**Activity:**
Could you report every line of the listing below that holds the word "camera"?

**Source information:**

◇ ◇ ◇ ◇ ◇ ◇ ◇

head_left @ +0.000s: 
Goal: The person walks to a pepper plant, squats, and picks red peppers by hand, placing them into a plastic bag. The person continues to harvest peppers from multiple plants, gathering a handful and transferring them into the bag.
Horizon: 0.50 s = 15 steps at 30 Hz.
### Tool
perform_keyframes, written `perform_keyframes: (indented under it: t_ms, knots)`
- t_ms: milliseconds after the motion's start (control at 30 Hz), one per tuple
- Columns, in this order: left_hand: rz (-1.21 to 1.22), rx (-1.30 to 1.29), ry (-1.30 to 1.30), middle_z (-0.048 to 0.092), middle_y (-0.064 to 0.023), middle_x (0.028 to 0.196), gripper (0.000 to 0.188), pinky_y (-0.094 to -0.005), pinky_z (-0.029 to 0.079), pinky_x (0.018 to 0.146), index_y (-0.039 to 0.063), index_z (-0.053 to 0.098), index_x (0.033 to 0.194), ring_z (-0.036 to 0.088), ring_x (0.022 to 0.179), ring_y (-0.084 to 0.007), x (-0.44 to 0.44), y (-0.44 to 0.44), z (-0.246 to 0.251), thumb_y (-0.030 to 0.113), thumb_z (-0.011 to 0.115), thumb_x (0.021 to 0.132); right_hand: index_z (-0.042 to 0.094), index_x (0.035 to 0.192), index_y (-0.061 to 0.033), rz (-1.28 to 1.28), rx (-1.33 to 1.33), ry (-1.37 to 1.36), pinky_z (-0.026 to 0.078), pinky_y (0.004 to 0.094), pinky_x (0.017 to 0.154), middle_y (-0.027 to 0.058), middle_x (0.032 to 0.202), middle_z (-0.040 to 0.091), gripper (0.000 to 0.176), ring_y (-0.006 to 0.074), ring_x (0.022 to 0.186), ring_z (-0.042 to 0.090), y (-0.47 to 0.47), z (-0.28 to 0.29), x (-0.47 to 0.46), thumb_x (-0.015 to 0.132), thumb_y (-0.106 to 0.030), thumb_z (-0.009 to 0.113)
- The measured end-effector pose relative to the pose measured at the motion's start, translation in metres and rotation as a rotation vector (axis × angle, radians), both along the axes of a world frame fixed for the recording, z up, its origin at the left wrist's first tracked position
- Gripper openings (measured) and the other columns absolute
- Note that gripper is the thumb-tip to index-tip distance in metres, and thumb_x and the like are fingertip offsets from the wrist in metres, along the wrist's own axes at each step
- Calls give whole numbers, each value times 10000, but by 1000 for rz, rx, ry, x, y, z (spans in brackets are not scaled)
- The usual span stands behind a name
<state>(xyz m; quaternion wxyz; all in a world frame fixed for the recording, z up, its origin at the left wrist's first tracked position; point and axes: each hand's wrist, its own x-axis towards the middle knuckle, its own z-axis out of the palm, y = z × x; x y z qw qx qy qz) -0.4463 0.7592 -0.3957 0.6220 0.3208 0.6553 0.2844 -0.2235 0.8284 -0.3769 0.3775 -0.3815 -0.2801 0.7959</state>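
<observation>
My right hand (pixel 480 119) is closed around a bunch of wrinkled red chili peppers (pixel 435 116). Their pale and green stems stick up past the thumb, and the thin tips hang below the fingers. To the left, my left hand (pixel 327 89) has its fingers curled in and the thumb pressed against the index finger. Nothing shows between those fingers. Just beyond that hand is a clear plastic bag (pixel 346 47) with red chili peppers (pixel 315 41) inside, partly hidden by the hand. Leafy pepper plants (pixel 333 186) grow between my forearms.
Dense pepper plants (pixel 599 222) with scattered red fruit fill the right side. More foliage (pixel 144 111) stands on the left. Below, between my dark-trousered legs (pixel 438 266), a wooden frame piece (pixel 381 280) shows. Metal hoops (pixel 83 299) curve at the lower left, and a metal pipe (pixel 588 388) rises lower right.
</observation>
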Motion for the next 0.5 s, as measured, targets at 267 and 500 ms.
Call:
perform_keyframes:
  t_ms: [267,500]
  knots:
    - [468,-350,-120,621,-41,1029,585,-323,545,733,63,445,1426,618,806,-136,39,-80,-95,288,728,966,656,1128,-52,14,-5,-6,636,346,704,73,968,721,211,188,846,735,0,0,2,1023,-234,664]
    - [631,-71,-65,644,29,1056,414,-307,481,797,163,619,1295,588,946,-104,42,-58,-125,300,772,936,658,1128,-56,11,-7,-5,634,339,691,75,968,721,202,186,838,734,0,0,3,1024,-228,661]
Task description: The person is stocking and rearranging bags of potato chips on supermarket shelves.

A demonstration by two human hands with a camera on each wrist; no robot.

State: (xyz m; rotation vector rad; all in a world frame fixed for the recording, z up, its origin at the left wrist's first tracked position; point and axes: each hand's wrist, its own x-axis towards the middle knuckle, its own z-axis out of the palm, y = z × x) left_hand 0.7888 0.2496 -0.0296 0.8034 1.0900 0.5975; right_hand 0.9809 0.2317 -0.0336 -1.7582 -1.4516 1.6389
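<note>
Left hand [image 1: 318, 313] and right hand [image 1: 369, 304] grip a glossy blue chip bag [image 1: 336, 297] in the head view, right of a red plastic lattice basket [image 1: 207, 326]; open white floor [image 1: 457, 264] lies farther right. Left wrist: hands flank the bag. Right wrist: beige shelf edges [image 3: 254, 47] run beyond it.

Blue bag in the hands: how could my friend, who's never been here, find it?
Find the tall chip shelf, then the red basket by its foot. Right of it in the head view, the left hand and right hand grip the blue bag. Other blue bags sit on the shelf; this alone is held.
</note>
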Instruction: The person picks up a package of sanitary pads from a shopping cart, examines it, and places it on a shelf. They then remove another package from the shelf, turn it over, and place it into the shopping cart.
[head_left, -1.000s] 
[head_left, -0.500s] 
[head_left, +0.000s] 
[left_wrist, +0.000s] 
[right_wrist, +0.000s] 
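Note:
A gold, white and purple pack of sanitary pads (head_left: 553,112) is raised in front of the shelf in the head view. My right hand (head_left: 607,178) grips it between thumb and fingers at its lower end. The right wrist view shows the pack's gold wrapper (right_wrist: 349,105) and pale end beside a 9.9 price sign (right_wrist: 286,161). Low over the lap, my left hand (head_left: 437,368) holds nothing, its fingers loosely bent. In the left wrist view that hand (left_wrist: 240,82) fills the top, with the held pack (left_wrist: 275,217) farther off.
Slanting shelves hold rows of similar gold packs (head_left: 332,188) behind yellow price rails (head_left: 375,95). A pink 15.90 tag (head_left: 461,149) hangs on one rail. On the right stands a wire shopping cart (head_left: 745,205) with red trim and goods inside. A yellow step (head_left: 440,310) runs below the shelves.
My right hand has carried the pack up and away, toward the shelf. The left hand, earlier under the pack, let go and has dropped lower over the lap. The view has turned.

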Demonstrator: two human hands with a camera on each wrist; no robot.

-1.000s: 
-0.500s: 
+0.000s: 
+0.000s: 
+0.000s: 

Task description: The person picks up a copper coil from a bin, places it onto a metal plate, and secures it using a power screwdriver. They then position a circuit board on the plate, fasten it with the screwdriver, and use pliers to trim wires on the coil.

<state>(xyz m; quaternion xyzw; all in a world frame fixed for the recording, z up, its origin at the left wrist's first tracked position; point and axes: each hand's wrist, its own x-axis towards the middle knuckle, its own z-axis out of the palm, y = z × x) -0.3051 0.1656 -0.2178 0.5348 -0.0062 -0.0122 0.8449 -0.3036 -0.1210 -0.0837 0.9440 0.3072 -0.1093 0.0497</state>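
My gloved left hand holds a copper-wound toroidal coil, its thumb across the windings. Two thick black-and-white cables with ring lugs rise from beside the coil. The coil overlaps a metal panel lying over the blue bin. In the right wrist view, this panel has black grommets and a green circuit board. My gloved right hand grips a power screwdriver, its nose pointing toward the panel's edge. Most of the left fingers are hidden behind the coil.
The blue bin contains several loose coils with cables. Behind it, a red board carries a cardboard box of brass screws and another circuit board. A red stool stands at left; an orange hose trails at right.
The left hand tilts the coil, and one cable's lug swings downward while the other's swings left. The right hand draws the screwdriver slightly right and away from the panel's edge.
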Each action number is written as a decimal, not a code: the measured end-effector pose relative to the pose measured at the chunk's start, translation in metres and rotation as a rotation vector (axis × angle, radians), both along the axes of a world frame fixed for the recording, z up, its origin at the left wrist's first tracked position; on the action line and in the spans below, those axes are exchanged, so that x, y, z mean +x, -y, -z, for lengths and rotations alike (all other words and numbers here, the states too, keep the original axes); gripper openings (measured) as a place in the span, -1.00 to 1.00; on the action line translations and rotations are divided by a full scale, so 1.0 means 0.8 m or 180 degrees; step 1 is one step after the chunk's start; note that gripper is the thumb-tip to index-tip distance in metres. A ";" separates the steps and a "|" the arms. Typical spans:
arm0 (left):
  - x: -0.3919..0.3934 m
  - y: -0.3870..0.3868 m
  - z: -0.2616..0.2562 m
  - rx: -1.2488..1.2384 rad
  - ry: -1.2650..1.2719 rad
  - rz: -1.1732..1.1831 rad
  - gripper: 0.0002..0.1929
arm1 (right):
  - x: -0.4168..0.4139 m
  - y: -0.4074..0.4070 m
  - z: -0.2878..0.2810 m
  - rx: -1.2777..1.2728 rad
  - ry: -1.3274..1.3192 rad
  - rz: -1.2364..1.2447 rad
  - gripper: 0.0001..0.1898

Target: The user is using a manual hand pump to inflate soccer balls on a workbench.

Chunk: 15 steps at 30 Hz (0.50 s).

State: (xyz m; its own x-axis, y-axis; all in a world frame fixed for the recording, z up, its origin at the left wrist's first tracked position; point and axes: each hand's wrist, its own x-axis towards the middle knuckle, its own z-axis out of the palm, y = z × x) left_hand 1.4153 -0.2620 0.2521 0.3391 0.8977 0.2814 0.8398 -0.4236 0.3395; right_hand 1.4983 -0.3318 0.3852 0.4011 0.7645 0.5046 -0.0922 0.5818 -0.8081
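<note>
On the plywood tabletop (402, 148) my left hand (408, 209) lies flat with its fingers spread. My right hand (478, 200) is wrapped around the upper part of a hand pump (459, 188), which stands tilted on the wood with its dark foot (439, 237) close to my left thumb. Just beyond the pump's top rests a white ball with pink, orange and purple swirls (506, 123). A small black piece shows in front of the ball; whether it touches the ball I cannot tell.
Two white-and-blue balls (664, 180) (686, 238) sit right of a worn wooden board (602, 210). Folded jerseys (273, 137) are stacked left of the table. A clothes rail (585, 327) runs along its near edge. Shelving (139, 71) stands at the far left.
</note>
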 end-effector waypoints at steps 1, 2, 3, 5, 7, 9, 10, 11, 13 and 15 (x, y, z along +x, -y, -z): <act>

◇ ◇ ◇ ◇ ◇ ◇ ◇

**Response to the task:**
A demonstration by two human hands with a camera on each wrist; no robot.
Demonstrator: two human hands with a camera on each wrist; no robot.

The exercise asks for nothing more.